SMP requires application analysis to identify opportunities for parallelism in the code and then rewriting the code to achieve this parallelism using multithreading. For CPU intensive code, which is difficult to redesign for parallel processing using SMP and multithreading, asymmetric multiprocessing (AMP) could be a good alternative solution.
AMP requires no application changes to leverage the benefits of multiple cores. AMP leverages multiple cores by running multiple instances of the OS and application in separate partitions that are dedicated to specific cores, peripherals, and system memory areas.
This can be beneficial when an increased level of security is required on some cores. Devices are assigned to cores and the I/O connections and secure applications are separated by the MMU.

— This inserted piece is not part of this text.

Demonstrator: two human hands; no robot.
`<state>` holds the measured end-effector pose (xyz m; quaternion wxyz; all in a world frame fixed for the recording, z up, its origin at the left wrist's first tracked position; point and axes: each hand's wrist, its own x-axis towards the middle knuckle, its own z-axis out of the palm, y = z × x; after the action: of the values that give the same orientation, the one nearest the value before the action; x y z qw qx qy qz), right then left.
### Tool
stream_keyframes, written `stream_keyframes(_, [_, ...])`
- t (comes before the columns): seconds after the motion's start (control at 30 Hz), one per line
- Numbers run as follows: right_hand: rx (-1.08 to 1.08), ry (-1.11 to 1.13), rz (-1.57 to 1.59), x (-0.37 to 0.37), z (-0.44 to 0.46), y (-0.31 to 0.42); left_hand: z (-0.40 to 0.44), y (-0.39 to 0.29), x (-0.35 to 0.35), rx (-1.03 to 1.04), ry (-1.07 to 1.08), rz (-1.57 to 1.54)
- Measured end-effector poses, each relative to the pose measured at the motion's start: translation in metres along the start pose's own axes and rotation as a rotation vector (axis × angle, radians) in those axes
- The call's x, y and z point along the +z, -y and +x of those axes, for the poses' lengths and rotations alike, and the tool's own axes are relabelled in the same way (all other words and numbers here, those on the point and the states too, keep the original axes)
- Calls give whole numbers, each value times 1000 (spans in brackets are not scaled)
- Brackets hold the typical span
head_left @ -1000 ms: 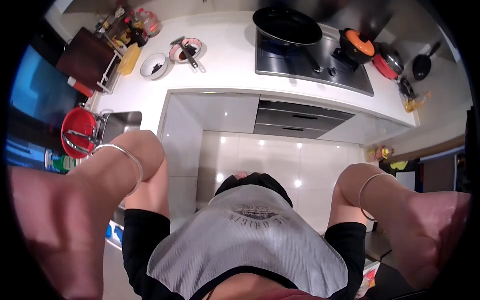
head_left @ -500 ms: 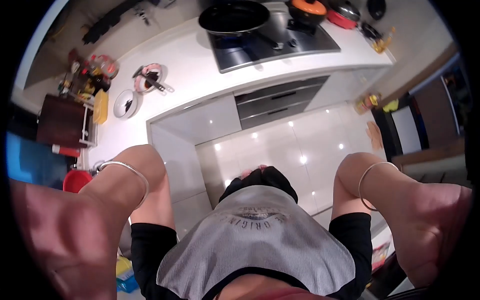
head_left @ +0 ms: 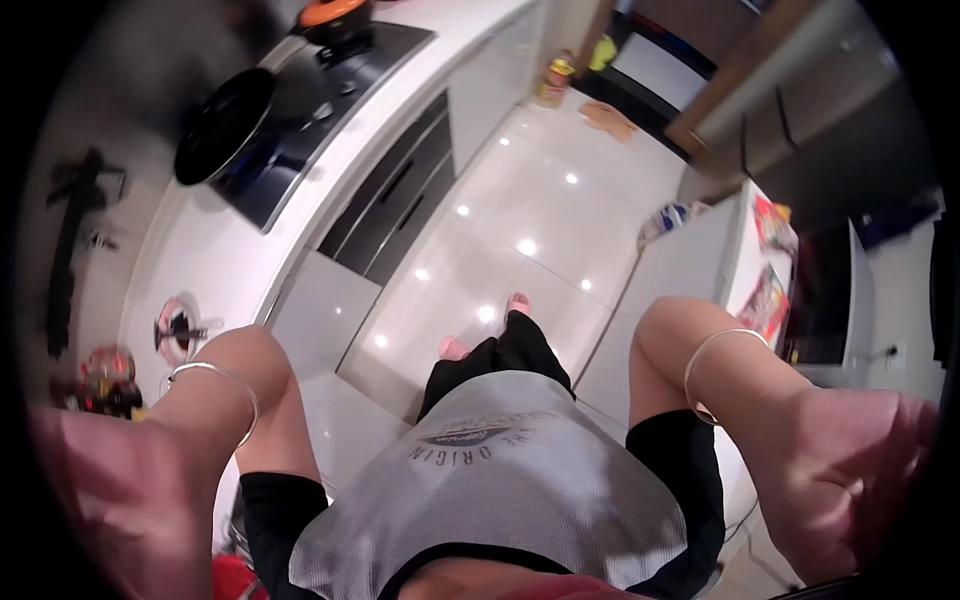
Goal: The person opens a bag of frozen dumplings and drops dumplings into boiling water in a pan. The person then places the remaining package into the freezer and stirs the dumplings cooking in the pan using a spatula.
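Note:
Both arms are raised toward the camera, elbows bent, with a bangle on each. My left hand (head_left: 115,490) fills the left edge, palm and wrist close to the lens, its fingers cut off by the dark border. At the right edge, my right hand (head_left: 855,470) is likewise seen by its palm and wrist only. Whether either one holds anything is hidden. Beyond the left forearm, a bowl (head_left: 178,328) with dark contents and a utensil sits on the white counter (head_left: 190,245).
A black frying pan (head_left: 225,128) and an orange-lidded pot (head_left: 335,18) are on the stove (head_left: 290,165). An oil bottle (head_left: 553,80) stands on the tiled floor (head_left: 540,205). Snack packets (head_left: 768,305) lie on the right-hand counter.
The view has turned toward the right: the stove and pan now appear farther left, and the right-hand counter with packets has come into sight. Both hands stay raised beside the camera.

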<state>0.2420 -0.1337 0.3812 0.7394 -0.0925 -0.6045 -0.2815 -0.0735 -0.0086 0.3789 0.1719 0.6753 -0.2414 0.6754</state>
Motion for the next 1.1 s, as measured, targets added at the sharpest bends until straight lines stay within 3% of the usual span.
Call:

Keep in mind, AMP requires a boot loader that supports AMP and to partition the hardware resources and make OS and application assignments to those partitions. The OS must be relocate-able, must be able to restrict its memory region, and must only operate on its assigned PCI devices.
Decision 2: Choose the Operating System Framework
If AMP is chosen, the next step is to determine which Multicore Operating System Framework is required.
Unsupervised AMP runs multiple operating systems on the cores. This has the advantage of being able to keep the system 'up' if one of the OSs crashes. Establishing the separation of multiple OSs on top of a single processor with shared memory can be problematic.
AMP partitioning can solve the scalability problem of SMP, but only if the algorithm is well parallellizable. This is usually a problem left for the system integrator.
If unsupervised AMP is not the right choice then there are a number of “supervised” AMP options as shown in Figure 1. There are three primary supervised AMP options using virtualization.
Virtualization provides a software management layer that provides software protection between the different partitions as well as core management in order to optimize power efficiency. The CPUs are run as multiple independent partitions running their own OS and application.
For applications designed using multiple components that are independent and CPU bound with little contention to shared resources, this is the way to go.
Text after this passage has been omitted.